• TASK BRIEF
Which lines in the data below contain the string "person"? Show each one.
>>>>
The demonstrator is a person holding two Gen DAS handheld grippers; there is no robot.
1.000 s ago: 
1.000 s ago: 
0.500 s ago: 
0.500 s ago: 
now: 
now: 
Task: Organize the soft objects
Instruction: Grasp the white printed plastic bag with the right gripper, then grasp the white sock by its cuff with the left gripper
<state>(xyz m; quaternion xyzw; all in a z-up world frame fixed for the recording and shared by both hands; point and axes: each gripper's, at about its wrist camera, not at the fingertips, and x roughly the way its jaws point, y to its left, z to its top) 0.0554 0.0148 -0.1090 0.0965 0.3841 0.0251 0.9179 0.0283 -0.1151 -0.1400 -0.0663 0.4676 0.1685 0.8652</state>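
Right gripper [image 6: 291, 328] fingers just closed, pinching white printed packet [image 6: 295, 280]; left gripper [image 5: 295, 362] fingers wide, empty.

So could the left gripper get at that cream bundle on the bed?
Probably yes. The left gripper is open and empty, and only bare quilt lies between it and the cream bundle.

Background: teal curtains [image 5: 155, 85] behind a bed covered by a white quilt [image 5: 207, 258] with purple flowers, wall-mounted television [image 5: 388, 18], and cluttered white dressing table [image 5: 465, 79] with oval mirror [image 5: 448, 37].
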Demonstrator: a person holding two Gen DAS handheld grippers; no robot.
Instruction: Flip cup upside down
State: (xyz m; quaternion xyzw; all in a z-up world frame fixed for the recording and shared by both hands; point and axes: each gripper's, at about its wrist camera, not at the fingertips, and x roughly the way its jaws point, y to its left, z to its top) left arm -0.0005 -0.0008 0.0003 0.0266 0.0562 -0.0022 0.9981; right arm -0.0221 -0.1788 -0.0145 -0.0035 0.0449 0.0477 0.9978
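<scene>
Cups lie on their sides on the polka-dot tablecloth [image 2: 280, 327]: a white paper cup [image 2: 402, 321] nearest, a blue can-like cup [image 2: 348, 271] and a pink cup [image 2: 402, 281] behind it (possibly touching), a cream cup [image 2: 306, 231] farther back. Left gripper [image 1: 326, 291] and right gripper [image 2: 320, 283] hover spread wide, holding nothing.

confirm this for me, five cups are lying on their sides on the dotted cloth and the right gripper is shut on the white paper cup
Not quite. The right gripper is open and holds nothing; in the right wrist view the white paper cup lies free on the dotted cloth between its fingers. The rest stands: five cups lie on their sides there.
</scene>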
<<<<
• TASK RESPONSE
The demonstrator is a person holding two Gen DAS handheld grippers; there is no robot.
Demonstrator: a person holding two Gen DAS handheld grippers; no robot.

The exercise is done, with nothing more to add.